For 23 years Shan Lambert thought of herself as an ordinary wife married to an extraordinary rich man. She cooked the meals, brought up the couple's two children and comforted her husband after he came home from a hard day.
The British Court of Appeal said this week that this entitled her to a half share of her husband's £20 million ($63 million) fortune in a ruling that strikes a blow for wives who feel their contribution has been undervalued.
The case also helps answer the questioned posed by Mrs Lambert's QC earlier this year: "What is a marriage?"
Lord Justice Thorpe, one of the country's leading family judges, said yesterday that it no longer meant the breadwinner's contribution took priority over the homemaker's. His ruling, one of the biggest settlements in English legal history, gives equal rights to wives married to wealthy husbands.
The Lamberts married long before Harry Lambert, aged 58, made his fortune. He was an advertising rep who became chairman of the Adscene group, a Kent-based free newspaper chain, which was eventually sold for more than £75 million.
As the marriage evolved, Shan Lambert took on the running of the family home as well as finding time to have a non-executive role on the Adscene board. But after two decades the marriage foundered, and Mr Lambert left his wife for an Italian lover.
In an attempt to keep hold of his fortune, he argued that he had set up the company nine months before he met his wife and its success was the result of his initiative and drive alone.
But Mrs Lambert, 50, counter-claimed that she had contributed to the success of the business in supporting her husband as his wife and a mother to their children.

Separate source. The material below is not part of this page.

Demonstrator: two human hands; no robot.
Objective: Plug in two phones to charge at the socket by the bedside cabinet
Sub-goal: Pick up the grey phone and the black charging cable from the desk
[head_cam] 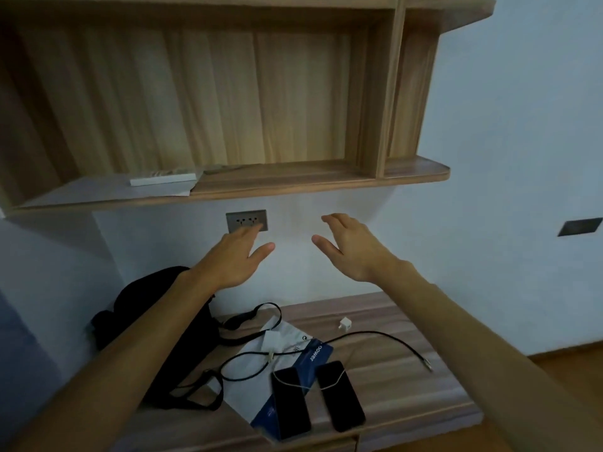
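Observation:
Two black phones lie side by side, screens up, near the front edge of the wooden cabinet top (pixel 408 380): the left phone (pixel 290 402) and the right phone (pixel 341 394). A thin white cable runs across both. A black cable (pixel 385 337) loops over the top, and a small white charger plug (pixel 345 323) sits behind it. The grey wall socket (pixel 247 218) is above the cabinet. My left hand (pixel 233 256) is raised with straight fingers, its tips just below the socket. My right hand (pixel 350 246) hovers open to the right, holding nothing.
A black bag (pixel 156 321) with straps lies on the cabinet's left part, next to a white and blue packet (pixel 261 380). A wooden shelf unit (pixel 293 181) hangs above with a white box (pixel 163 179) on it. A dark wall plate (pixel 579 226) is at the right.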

No one could argue that Mrs Lambert had suffered financially.
Last year she was awarded the marital home, an old country house called Ringleton Manor, near Sandwich, Kent, worth £1.4 million together with the accompanying Ringleton Lodge, worth £250,000. She was also allowed to keep assets of £2.8 million and was given a lump sum of more than £3 million.
But three Court of Appeal judges yesterday increased her lump sum to £5,751,474 or whatever necessary to ensure she had a half share of the wealth created during the marriage.
Some lawyers have suggested that the ruling might be seen as a gold-digger's charter.
But Lord Justice Thorpe said: "The more driven the breadwinner the less available he will be physically and emotionally both as a husband and a father."